In 2011 a 40-minute sports documentary was made depicting Sam Schoenfeld's professional career including his induction into the NYC Hoops Hall.
The Sam Schoenfeld Story. Sam Schoenfeld was one of the leading basketball players of his generation, and was compared favorably to Nat Holman, who was considered one of the best. He became one of the top high school basketball coaches in New York City history, and then went on to become one of the best college basketball officials as well.

The film premiered on Wednesday, June 1, 2011 at 7:30 p.m. at the Cinema Arts Centre, Huntington, Long Island.
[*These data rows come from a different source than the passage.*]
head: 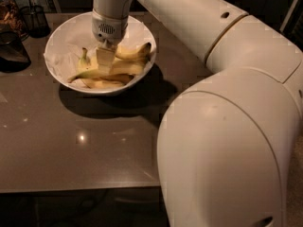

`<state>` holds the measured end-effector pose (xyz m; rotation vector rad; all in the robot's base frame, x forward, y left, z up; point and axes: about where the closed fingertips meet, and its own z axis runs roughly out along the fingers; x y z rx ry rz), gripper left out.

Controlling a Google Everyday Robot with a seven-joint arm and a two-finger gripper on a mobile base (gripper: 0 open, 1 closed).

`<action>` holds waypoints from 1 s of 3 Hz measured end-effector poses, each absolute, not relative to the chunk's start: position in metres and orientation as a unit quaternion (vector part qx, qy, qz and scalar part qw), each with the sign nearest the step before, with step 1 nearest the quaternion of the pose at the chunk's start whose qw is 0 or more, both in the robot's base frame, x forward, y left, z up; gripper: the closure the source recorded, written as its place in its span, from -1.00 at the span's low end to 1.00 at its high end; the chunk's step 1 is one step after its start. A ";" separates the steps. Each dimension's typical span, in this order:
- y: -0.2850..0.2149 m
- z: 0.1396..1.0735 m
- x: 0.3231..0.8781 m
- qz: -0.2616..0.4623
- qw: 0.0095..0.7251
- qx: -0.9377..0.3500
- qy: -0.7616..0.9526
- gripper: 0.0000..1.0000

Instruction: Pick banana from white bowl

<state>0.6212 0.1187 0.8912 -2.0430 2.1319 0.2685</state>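
Observation:
The white bowl point(57, 44) stands at the back left of the brown table, lined with white paper. Several bananas lie in it. The long yellow banana point(124, 69) lies across the middle of the bowl. A shorter banana with a dark tip point(136, 52) lies behind it, and a small green-stemmed one point(84, 60) is to the left. My gripper point(105, 59) points straight down into the bowl and is down on the long banana near its middle. The gripper hides part of the banana.
Dark glass containers point(12, 51) and a wire cup point(34, 19) stand left of the bowl. My big white arm point(227, 126) fills the right side and hides the table there. The table's front edge point(75, 189) runs along the bottom left.

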 end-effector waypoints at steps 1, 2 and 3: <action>0.119 0.895 0.621 0.090 0.088 -0.686 0.716 0.98; 0.119 0.895 0.621 0.090 0.088 -0.686 0.716 1.00; 0.120 0.907 0.617 0.087 0.106 -0.682 0.718 1.00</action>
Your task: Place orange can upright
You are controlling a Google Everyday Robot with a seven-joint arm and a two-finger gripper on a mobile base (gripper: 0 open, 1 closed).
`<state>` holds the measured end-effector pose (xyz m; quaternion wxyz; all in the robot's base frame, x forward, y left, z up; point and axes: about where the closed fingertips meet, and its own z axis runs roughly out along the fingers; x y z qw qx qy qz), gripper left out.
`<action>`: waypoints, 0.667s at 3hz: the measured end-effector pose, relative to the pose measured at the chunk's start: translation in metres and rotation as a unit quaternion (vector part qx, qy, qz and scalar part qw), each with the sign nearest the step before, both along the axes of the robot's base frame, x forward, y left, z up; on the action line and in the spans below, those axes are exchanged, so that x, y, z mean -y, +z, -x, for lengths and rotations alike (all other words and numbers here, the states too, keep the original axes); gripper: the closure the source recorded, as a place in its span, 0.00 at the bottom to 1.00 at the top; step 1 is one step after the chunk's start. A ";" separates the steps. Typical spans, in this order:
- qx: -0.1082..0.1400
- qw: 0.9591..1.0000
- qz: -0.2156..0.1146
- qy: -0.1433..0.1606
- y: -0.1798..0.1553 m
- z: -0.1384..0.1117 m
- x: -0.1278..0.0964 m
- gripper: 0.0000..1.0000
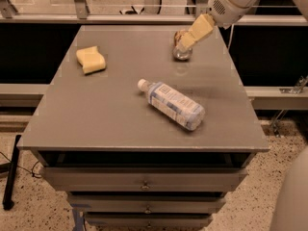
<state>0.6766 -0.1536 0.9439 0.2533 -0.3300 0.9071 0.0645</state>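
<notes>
My pale-yellow gripper (187,39), on its white arm (231,1), sits right over the small orange-brown aluminium can (182,53) with the silver end, far right of the plain grey tabletop (106,114). There's also a clear plastic bottle (172,104) with a white-blue label and a yellow foam sponge (91,59).

Can (183,53) at jaws, bottle (172,104), sponge (90,59), one each

The gripper (185,42) lies over the can (182,55) at the far right of the table (110,114), hiding most of the can's body; only its near silver end and a sliver behind show. The arm (231,1) is cut off by the top edge. A pale rounded shape (293,196), near right, runs off the frame, unidentifiable, and the drawers (144,184) are cut off below.
</notes>
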 end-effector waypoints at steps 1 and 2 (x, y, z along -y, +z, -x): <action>0.000 0.997 -0.013 -0.076 -0.006 -0.019 -0.004 0.00; -0.010 0.994 -0.027 -0.106 -0.009 -0.020 -0.005 0.00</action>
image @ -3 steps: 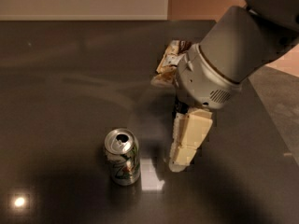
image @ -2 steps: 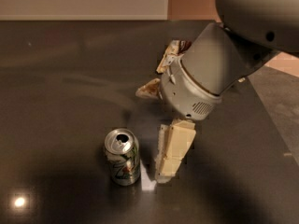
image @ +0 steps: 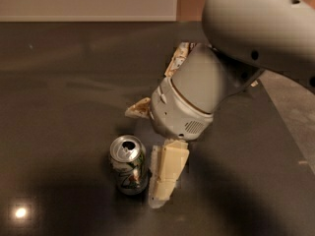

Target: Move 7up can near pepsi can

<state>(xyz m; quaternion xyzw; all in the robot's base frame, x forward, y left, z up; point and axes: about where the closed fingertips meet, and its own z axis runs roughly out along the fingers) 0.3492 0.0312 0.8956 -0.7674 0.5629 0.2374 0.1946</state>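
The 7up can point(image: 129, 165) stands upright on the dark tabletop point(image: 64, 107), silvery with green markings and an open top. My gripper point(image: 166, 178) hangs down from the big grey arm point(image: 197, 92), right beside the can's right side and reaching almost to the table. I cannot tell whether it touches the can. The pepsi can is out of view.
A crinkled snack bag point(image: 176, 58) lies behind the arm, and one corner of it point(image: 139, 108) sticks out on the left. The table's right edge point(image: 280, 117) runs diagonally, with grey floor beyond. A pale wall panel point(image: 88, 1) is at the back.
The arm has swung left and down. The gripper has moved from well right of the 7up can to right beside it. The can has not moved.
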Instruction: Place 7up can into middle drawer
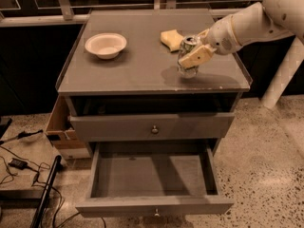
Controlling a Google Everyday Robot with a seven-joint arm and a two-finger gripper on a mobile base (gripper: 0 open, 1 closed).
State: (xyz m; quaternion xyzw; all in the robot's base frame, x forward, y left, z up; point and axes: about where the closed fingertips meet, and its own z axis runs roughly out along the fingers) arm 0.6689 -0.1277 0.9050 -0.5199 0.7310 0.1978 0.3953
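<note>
Gripper (188, 61) clamped around slim metal 7up can (188, 71) on smooth tabletop (133, 65); shallow grey middle drawer (152, 177) open below.

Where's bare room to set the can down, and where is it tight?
The middle drawer floor is bare, wall to wall. On the top, free patches lie between bowl and sponge, and along the front edge in front of the bowl. Crowded at right, where the pincer grips the can near the sponge.

arm (251, 23): we saw smooth, white, rounded shells.
gripper (189, 61): we saw it cream-tan, over the right of the tabletop (142, 65).
</note>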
Attending the reception and discussion were the filmmaker, Matt Berkowitz, producer, Dr. Robert Schoenfeld (Sam’s son) and Stan Friedland, author.

== Personal life and final years ==
Sam and his wife had three sons: Dr. Robert ("Bob"), Ed, and Peter. After a battle with pancreatic cancer, Schoenfeld died March 2, 1956 at Long Island Jewish Hospital, New Hyde Park, New York.